• WHAT IS EXPECTED: For the records that follow, return only the count of lines containing the string "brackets".

╔══

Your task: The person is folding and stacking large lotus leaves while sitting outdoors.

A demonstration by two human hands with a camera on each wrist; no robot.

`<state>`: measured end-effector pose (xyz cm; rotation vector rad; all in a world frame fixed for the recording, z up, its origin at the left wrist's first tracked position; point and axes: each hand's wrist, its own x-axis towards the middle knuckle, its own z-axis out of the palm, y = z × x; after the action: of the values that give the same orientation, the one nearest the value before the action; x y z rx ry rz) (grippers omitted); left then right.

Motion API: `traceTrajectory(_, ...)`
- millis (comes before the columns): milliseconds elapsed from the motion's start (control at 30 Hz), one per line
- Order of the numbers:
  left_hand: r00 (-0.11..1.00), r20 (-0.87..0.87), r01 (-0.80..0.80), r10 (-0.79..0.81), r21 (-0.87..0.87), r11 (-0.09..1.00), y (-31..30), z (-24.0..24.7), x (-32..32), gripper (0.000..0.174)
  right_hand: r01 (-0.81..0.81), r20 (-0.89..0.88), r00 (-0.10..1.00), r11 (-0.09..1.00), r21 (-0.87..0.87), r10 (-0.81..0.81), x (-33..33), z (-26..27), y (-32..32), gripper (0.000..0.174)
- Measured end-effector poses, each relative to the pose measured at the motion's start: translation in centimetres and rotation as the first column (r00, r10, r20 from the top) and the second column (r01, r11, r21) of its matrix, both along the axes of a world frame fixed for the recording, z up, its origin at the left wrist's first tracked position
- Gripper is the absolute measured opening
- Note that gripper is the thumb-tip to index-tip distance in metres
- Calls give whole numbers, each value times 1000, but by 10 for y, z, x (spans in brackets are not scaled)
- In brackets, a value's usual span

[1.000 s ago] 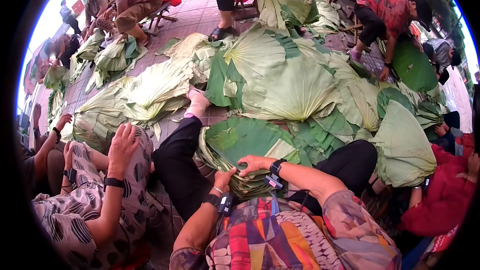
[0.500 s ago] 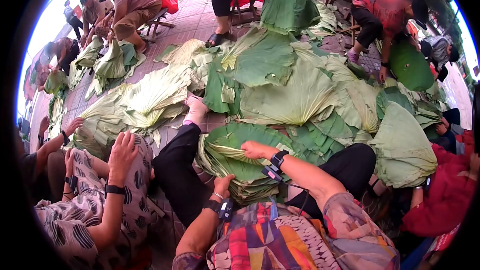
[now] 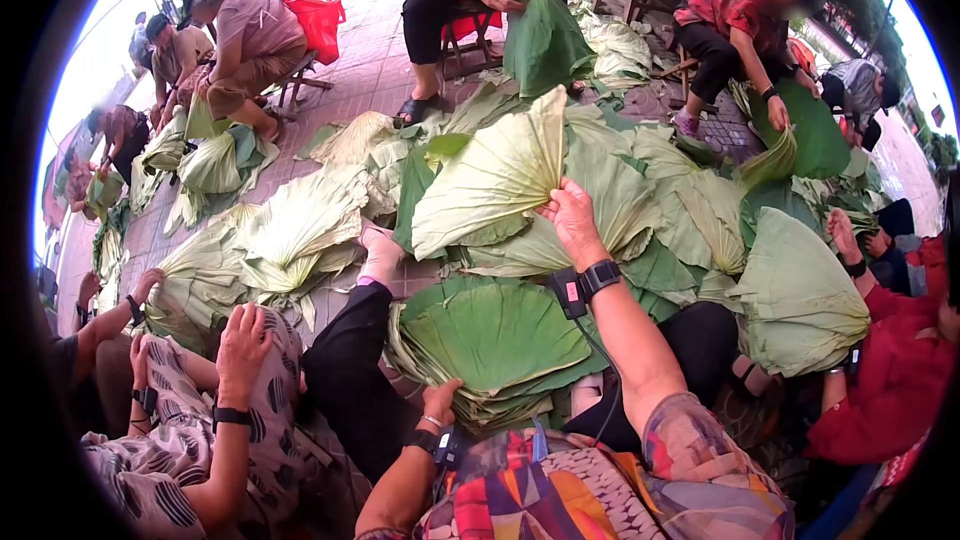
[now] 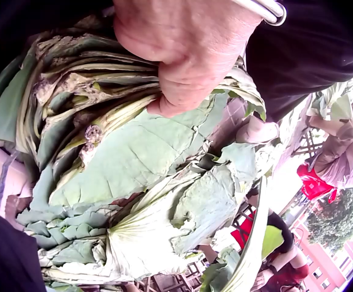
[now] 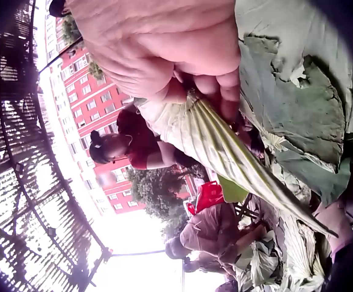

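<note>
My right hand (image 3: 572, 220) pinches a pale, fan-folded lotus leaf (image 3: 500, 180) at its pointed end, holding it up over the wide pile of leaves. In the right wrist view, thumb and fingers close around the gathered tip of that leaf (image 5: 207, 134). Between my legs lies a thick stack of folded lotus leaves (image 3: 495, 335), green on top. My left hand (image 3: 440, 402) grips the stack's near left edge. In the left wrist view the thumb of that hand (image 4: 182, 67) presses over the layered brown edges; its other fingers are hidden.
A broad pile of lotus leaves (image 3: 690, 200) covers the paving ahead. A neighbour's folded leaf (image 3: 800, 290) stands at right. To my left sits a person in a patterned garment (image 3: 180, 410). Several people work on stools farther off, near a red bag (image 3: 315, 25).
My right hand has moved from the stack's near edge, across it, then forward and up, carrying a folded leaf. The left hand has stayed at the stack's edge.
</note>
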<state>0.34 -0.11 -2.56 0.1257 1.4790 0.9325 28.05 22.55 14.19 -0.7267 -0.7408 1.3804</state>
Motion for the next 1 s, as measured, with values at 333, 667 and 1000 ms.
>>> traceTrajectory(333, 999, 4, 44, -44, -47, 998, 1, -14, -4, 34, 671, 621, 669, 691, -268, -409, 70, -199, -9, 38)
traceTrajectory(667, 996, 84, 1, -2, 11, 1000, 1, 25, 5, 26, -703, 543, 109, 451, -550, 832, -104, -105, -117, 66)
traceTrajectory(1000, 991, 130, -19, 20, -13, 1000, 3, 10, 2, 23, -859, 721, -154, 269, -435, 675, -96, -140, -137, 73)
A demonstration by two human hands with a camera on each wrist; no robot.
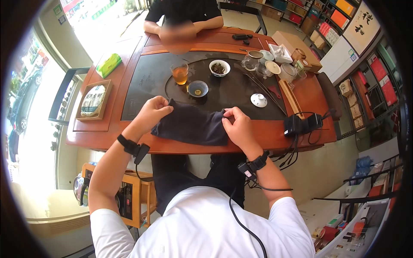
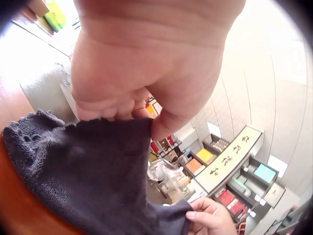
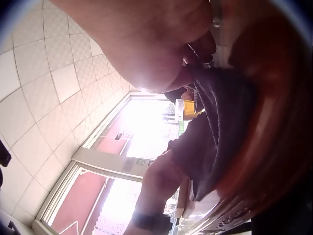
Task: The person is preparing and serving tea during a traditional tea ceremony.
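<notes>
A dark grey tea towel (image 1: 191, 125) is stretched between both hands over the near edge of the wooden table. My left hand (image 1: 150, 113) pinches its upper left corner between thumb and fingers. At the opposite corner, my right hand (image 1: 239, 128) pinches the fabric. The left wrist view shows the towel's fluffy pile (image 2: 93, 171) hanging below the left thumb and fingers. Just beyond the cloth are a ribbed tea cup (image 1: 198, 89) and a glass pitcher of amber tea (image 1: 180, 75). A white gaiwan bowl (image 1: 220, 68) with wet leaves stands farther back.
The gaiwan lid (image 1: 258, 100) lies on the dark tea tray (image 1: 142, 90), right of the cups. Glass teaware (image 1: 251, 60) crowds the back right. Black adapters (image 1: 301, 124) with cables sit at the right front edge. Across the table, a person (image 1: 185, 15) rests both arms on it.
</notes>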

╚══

• EXERCISE RESPONSE: 2